Temos tecnologia pra tudo – se antes produzíamos um sapato em três dias, hoje o tempo gasto é de apenas duas horas. Se enviávamos fax e carta como correspondência de trabalho, hoje temos o e-mail, o aplicativo de mensagens instantâneas e a possibilidade de fazer videoconferências. Mas trabalhamos um terço do nosso dia. E seria lindo se tivéssemos metade do tempo livre (fora da empresa) pra descansar e fazer o que a gente gosta. Uma boa parte dessas horas, no entanto, é perdida no trânsito. É a conta de chegar em casa, preparar algum prato rápido, assistir meia hora de qualquer programa idiota na TV e irmos dormir, exaustos, para repetir tudo no dia seguinte. Sobram apenas dois dias por semana e alguns feriados – prolongados ou não – para poder relaxar de verdade, fazer uma viagem e dar atenção plena à nossa família.
Vivemos no piloto automático e o tempo todo somos bombardeados por incentivo ao consumo. Prisioneiros, nos deixamos levar pela ilusão do ter, cortesia do consumismo desenfreado. Do luxo e do “alto padrão de vida”. Adquirir coisas e mais coisas se tornou o objetivo principal. Dinheiro é a primeira delas. Ou melhor, MUITO dinheiro. Um iPhone todo ano, um carro novo e moderno, roupas além do que damos conta de vestir, produtos de beleza que irão passar do prazo de validade. Nos apegamos ao “ser” também: ser “bem informado”, acumular títulos e falar pelo menos mais dois idiomas, porque é isso que o mercado exige. Porque se dermos bobeira ficamos desempregados. E Deus nos livre de não termos estabilidade, segurança e um dinheiro certo no fim do mês, não é?
O consumismo nos consome.
Vivemos de aparências, em uma cultura do status – a essência é deixada de lado. Demora um pouco pra perceber que fomos projetados para ser peças totalmente substituíveis, que tenham conhecimento, mas não sabedoria. Que obedeçam como um animal adestrado e sempre digam amém. Que saibam matemática e raciocínio lógico, mas não questionem a própria vida. E nem esse mundo de interesses puramente capitalistas. Que fomos inseridos (sem sermos perguntados sobre isso) numa corrida dos ratos, e que ela é um círculo vicioso e só traz insatisfação crônica.
Tenho orgulho e uma pontinha de inveja dos “acomodados”, dos “vagabundos”, dos “hippies maconheiros que não querem nada com a vida”. Daqueles que sacaram qual é a da sociedade e colocaram o pé no freio. Que optaram por viver com menos, ou que não desejam mais se matar pra serem bem-sucedidos.
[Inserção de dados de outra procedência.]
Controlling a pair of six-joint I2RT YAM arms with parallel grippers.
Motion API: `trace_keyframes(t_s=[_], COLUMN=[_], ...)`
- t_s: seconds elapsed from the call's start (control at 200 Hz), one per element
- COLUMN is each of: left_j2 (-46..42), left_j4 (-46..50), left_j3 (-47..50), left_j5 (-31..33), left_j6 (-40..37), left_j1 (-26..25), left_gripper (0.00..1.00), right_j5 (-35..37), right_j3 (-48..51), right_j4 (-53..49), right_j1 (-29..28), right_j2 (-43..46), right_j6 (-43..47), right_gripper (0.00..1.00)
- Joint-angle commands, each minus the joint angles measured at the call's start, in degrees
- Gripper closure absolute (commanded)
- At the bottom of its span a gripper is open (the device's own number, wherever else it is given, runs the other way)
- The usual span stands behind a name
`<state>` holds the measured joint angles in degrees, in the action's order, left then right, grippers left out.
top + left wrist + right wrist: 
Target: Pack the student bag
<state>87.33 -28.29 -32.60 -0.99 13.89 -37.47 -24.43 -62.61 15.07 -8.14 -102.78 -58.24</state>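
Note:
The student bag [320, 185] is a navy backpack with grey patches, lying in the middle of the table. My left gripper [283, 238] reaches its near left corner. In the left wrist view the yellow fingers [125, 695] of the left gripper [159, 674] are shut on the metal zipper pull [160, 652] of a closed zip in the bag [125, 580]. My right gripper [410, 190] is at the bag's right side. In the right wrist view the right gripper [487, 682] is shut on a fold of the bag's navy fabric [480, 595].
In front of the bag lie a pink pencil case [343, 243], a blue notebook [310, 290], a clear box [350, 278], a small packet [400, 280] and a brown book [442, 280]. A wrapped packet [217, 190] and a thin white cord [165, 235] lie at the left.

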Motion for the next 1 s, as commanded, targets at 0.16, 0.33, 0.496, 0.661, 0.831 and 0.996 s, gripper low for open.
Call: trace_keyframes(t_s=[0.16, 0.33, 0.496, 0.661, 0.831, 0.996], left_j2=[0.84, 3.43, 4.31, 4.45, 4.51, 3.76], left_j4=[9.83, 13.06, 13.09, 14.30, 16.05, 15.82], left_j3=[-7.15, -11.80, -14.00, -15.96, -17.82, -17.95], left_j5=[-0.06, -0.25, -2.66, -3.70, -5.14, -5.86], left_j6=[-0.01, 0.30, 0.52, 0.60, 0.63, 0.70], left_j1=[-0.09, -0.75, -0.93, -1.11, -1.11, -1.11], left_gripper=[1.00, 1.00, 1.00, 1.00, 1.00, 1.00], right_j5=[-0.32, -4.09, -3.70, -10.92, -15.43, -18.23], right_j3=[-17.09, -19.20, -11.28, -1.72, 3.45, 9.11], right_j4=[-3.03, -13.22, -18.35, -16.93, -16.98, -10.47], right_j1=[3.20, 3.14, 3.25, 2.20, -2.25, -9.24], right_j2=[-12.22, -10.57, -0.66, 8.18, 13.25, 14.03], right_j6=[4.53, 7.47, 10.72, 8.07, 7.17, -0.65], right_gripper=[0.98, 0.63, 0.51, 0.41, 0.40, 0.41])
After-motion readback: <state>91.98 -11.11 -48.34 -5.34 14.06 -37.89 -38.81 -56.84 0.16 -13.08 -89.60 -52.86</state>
Que não ligam mais quando a família os consideram fracassados, mesmo quando os parentes repetem exaustivamente nos almoços que o topo é para poucos, para os melhores, para os bem preparados. Admiro aqueles que não se importam nem um pouquinho com as comparações.
Felizes são aqueles que guiam a própria vida, que determinam o próprio conceito de sucesso. Que desfrutam a vida verdadeiramente enquanto os zumbis apenas passam, tentando devorar o mundo em uma única mordida.
Ricardo Goyanna
August 11, 2015 @ 8:22 pm
É bem isso, Aline! Somos pecinhas de uma grande engrenagem operada por um senhor de engenho do século 21 que, se necessário, nos substitui por outra pecinha. Compartilho da inveja dos que desfrutam a vida. Costumo dizer que a riqueza é relativa. Pode-se ganhar pouco e ter muita qualidade de vida. Mas não se engane com o meu discurso, sou só uma pecinha invejosa que às vezes sonha…
Aline Xavier
August 15, 2015 @ 5:51 am
A maioria de nós é, Ricardo. O meu desejo é que cada uma dessas pecinhas chamadas seres humanos parasse pelo menos uma vez e refletisse sobre o significado que tem dado a própria vida. Um desejo utópico, talvez. Mas muito necessário.
Mauro Brandão
April 29, 2016 @ 6:40 pm
Entre as palavras sábias: a cultura do consumismo e o aprisionamento ao sistema. Reflexões que deveriam invadir a mente de todos. Mas se todos (ou quase, tirando os “acomodados”, dos “vagabundos”, dos “hippies maconheiros que não querem nada com a vida”) estão aprisionados, como aprisioná-los por estas palavras? Que faire, Aline?